Fox News' Neil Cavuto hosted Quenton Dokken, identified as a “Marine Biologist and President of the Gulf of Mexico Foundation” to downplay the impact of the BP oil spill. Cavuto did not disclose that the Gulf of Mexico Foundation has direct ties to the offshore drilling industry, including Transocean, a company at the center of last year's Gulf spill.
At least half of the 19 members of the group's board of directors have direct ties to the offshore drilling industry. One of them is currently an executive at Transocean, the company that owns the Deepwater Horizon rig that exploded last month, causing millions of gallons of oil to spill into the Gulf of Mexico.
Seven other board members are currently employed at oil companies, or at companies that provide products and services “primarily” to the offshore oil and gas industry. Those companies include Shell, Conoco Phillips, LLOG Exploration Company, Devon Energy, Anadarko Petroleum Company and Oceaneering International.

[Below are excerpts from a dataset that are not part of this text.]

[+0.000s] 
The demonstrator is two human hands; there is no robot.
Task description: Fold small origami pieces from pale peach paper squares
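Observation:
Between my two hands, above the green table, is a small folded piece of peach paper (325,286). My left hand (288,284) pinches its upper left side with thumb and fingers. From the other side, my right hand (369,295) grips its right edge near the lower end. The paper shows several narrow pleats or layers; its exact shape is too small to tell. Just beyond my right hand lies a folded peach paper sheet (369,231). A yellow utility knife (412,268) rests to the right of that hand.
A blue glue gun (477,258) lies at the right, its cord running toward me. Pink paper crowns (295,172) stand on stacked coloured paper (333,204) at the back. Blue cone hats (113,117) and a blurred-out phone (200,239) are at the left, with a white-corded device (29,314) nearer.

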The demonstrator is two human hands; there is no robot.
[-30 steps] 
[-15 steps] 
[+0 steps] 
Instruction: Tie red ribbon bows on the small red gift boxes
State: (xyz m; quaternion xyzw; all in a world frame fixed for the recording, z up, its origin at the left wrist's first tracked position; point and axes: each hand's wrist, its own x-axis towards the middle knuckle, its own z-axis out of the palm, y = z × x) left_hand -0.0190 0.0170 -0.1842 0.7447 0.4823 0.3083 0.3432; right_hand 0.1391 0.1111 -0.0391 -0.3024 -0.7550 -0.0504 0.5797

The Gulf of Mexico Foundation's president is a retired senior vice president of Rowan Companies Inc., an offshore drilling contractor.
Meanwhile, Transocean hosted the group's winter board meeting in January and sponsored a dinner for the board of directors. Past board meetings have been hosted in full or in part by Anadarko Petroleum Company, Shell Exploration and Production, Valero Refinery and Marathon Oil Corporation.
During the interview, Dokken said that “everything is looking pretty good” in the Gulf and that “nature has simply taken care of” the spill.